Heru Satriyo Ketua LSM Maki Jatim menegaskan bahwa sedari awal pihaknya telah menolak nama Adhy Karyono dalam bursa pencalonan Sekdaprov Jawa Timur. Pihaknya menilai jika dasar dugaan Maki Jatim adalah terkait posisi Adhy Karyono yang juga pejabat Kemensos RI pernah menjadi bawahan langsung dibawah kepemimpinan Khofifah Indar Parawansa yang saat itu menjabat sebagai Menteri Sosial RI.

“Ditambah lagi sesuai hasil pengadilan tipikor dalam kesaksian Matheus Joko Santoso, dimana Adhy Karyono sebagai Karo Perencanaan Kemensos RI diduga menerima sukses FEE sebesar 550 Juta walaupun fee tersebut sudah dikembalikan kepada KPK pada 25 November 2020 lalu,” ujar heru.

Selain itu, Heru juga menjelaskan jika pihaknya mencoba menelusuri apakah KPK akan mengeluarkan Red Notice untuk Adhy Karyono atau tidak. Menurutnya, KPK biasanya akan mengeluarkan Red Notice untuk seseorang yang sudah diduga kuat dan disertai bukti yang kuat sebagai calon tersangka tindak pidana korupsi.

“Menarik untuk mencermati terkait Red Notice, karena seharusnya Gubenur Jatim menjadika Red Notice KPK tersebut sebagai pertimbangan untuk disamapaikan kepada tim penilai akhir,” paparnya.

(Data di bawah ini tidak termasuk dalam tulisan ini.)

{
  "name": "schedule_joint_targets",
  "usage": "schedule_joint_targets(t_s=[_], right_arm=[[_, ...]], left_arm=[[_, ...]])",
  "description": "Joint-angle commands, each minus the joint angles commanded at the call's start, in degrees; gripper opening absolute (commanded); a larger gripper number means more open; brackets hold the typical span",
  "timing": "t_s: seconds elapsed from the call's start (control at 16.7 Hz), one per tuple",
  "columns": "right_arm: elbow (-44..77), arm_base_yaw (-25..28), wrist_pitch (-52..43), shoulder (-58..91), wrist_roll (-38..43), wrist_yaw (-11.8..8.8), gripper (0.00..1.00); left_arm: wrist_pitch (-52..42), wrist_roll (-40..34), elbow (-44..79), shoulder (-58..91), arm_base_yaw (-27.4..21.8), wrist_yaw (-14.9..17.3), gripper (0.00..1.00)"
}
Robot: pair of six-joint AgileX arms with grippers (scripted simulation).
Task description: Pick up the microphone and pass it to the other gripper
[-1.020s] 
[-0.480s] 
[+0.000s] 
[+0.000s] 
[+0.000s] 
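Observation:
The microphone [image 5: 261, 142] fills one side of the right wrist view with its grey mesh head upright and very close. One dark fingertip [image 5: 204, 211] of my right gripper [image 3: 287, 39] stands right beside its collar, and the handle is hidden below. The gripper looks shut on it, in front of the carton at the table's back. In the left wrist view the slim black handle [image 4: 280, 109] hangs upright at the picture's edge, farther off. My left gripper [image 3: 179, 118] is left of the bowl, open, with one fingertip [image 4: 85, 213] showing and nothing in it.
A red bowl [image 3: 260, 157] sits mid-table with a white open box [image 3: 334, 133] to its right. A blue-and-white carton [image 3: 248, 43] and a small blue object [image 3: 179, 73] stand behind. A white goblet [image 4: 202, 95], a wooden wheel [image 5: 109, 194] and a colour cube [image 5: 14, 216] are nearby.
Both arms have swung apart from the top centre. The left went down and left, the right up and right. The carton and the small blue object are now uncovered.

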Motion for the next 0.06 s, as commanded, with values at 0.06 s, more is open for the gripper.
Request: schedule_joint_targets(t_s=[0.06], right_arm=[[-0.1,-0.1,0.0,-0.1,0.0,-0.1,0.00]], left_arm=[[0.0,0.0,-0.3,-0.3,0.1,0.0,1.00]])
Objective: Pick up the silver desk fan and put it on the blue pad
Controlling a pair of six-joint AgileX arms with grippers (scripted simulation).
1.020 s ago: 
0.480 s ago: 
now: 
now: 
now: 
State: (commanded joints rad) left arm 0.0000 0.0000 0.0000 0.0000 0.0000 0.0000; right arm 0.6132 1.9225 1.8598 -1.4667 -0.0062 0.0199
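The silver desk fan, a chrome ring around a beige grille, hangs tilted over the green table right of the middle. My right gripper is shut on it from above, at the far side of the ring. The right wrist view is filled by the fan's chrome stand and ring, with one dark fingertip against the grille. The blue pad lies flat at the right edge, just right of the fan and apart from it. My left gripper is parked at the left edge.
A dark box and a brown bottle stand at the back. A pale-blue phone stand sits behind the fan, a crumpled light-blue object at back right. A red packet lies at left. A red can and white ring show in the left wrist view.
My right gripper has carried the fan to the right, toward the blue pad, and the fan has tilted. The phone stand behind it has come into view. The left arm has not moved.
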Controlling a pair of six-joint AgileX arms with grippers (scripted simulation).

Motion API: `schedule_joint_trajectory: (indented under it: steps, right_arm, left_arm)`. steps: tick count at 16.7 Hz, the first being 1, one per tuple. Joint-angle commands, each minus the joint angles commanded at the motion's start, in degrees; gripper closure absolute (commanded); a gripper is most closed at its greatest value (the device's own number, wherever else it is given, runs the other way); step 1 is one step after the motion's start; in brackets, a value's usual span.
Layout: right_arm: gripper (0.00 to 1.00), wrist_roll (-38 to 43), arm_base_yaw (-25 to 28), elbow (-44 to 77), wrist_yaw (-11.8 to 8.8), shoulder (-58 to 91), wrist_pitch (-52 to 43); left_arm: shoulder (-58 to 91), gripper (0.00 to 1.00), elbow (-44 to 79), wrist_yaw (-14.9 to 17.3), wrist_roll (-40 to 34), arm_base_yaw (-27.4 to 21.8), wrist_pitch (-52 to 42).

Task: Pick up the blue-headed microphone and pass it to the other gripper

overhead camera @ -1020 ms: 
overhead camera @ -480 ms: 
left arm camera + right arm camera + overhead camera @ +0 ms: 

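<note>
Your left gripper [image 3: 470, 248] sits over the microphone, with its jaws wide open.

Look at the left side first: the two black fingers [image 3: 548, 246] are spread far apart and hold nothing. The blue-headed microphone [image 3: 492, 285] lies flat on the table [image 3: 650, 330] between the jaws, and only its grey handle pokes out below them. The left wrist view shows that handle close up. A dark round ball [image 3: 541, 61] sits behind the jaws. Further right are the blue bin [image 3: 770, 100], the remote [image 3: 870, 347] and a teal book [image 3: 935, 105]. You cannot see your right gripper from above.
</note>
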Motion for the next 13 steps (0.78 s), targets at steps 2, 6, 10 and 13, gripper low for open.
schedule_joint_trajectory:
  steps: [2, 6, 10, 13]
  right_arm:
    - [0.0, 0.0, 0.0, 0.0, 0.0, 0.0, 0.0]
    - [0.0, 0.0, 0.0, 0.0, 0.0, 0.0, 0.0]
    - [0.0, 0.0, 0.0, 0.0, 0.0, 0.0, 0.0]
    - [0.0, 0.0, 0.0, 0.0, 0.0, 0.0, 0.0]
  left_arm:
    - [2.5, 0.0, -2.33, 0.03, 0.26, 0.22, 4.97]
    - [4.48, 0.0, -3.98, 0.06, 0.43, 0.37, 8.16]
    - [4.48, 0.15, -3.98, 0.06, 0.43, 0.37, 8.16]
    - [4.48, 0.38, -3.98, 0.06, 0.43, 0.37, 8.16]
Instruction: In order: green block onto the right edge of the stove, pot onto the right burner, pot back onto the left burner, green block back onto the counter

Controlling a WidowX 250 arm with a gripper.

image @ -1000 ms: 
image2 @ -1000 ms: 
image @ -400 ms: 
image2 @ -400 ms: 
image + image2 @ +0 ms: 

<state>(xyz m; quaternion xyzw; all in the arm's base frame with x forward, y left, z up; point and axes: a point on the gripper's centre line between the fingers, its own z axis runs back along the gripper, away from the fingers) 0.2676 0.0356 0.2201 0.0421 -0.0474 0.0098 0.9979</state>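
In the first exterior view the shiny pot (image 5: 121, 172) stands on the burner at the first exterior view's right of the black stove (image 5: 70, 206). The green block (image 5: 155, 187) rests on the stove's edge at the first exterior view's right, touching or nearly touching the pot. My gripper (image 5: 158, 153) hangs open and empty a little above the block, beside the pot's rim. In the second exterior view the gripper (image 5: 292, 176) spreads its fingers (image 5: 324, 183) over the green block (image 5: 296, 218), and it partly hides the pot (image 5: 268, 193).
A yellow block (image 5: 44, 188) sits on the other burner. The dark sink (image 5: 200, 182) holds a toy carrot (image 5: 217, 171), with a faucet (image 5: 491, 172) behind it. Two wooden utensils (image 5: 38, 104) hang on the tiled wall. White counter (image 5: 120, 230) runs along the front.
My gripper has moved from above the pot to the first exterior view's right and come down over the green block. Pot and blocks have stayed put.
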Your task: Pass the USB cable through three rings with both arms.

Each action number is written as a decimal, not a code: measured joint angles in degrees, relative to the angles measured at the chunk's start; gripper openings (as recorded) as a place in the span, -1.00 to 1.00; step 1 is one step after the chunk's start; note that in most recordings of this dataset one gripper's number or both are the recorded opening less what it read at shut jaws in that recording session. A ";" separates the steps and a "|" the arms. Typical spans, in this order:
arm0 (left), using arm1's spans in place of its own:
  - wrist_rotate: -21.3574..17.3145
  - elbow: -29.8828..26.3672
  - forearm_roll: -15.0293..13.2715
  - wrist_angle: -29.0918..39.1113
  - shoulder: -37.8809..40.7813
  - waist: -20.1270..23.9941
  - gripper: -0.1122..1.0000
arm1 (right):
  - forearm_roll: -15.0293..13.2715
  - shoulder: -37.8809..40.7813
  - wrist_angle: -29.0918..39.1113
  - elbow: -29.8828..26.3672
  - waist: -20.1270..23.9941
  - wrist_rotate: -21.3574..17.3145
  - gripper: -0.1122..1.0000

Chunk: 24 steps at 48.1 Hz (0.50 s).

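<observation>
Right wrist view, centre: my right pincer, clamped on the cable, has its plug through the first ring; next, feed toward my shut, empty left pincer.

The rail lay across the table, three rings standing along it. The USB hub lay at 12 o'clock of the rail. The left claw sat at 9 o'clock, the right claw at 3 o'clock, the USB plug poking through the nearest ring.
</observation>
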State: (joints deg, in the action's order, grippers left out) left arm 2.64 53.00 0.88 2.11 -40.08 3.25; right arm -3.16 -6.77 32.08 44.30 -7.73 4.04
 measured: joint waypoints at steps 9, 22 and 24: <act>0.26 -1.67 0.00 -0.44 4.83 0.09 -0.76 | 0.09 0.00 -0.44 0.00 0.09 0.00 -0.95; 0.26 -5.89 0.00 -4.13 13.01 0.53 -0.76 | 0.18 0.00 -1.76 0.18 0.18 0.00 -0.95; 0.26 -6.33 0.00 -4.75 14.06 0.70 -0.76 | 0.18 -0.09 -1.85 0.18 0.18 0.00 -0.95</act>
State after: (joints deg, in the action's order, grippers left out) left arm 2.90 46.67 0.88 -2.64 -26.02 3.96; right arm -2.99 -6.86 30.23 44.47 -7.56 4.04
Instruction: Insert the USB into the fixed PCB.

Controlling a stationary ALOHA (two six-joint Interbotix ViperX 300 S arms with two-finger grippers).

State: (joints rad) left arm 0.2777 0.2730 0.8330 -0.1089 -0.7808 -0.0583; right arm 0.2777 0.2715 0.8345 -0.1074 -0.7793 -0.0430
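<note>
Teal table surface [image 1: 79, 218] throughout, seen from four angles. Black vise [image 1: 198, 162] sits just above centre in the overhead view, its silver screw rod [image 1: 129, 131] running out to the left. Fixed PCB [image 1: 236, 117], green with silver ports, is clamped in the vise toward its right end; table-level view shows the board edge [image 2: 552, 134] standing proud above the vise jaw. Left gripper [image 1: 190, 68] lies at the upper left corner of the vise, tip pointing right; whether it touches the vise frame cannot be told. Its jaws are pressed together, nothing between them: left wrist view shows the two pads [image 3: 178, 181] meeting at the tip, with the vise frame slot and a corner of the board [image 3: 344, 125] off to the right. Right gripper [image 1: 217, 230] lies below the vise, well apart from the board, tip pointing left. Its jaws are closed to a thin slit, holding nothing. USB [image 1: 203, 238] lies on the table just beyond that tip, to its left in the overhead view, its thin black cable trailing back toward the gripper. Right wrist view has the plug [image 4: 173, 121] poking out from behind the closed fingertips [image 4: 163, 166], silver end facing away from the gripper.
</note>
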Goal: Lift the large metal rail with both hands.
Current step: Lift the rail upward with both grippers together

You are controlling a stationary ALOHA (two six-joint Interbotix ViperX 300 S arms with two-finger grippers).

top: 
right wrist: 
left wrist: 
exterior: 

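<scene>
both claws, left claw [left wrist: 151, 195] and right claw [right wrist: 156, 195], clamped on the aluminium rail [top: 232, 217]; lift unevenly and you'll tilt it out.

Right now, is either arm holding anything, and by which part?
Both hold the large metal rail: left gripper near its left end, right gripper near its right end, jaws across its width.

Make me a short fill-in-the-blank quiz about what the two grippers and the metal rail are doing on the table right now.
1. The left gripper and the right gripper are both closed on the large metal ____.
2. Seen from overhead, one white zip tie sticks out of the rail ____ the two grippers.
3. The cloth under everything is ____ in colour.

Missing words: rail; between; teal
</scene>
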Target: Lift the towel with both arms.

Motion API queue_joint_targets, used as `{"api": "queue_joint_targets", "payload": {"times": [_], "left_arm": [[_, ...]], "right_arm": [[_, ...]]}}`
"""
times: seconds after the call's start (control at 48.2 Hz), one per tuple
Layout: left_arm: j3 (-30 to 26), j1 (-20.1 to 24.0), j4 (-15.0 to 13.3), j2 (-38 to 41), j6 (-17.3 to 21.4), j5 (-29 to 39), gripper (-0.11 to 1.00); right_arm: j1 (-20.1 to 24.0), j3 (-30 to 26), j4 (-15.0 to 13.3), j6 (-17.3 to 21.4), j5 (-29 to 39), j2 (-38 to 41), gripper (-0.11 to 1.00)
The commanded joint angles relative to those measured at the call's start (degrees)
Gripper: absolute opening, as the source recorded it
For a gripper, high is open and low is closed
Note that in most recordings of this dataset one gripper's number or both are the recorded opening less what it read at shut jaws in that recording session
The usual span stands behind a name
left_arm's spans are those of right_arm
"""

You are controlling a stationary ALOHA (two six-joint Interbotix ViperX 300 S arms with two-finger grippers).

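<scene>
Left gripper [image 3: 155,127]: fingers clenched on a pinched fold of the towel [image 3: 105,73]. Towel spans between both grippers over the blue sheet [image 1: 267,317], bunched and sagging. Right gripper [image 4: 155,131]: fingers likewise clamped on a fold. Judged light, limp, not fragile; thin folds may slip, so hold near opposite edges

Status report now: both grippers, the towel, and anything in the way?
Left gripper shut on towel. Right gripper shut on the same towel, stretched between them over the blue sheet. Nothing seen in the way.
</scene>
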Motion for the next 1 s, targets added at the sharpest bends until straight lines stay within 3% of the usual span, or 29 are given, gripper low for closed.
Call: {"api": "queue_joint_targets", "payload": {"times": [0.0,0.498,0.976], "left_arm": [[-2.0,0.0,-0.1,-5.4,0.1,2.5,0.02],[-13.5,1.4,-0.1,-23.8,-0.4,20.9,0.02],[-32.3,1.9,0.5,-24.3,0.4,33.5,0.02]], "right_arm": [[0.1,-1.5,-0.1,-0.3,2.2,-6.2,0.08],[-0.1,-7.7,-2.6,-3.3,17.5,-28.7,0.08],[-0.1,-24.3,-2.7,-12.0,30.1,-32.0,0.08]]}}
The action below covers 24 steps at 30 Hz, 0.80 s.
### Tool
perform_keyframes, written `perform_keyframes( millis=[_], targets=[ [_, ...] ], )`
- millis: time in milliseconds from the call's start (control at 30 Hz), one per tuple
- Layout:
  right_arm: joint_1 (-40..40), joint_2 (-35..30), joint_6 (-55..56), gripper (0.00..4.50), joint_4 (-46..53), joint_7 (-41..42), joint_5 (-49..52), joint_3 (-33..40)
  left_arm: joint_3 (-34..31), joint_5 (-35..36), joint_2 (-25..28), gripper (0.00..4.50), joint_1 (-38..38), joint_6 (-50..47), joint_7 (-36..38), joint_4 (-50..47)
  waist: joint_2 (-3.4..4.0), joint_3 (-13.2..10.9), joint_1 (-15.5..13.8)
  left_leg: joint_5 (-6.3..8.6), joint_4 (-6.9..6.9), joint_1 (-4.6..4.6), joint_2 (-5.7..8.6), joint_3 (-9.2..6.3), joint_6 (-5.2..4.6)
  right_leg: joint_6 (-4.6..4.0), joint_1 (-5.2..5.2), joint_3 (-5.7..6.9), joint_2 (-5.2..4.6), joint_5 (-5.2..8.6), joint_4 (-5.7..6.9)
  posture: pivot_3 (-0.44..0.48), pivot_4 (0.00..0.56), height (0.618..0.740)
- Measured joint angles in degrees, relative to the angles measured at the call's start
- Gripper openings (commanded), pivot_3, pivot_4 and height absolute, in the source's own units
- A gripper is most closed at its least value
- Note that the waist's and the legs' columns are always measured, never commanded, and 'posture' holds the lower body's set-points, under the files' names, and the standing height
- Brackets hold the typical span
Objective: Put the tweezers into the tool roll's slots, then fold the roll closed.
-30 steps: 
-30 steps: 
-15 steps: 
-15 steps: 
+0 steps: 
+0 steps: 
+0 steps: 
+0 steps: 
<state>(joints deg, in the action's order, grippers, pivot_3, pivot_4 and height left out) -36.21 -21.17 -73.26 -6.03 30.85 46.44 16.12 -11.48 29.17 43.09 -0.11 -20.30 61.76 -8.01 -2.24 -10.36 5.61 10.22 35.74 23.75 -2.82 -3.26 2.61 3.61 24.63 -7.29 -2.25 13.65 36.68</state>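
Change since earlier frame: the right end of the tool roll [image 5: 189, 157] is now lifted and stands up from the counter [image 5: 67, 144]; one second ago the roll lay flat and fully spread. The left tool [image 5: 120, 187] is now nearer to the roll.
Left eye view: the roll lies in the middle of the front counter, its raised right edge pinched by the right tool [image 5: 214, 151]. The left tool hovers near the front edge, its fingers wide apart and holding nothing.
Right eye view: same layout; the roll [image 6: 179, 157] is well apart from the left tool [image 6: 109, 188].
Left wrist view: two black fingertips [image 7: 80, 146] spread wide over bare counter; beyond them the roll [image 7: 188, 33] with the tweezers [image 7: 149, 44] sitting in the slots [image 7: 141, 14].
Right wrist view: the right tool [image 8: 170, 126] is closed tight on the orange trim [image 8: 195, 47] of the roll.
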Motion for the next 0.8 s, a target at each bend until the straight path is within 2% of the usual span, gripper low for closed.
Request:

Lebih lanjut, pihaknya berharap bahwa kedepan Provinsi Jawa Timur tidak ada lagi kejadian OTT dilingkungan Pemprov. Maki Jatim mencatat bahwa sebelumnya Pemprov Jatim pernah terluka dalam kejadian OTT yang menjerat beberapa Eseleon II Pemprov Jatim.

“Dalam pemilihan Sekdaprov ini, tentunya kita harus sama-sama mengawal hingga proses ini selesai. Tidak hanya kita saja tetapi juga masyarakat tetap terus memperhatikan dan menginginkan pemerintahan yang bersih dari indikasi kasus korupsi dan gratifikasi,” tutupnya. (Ggn)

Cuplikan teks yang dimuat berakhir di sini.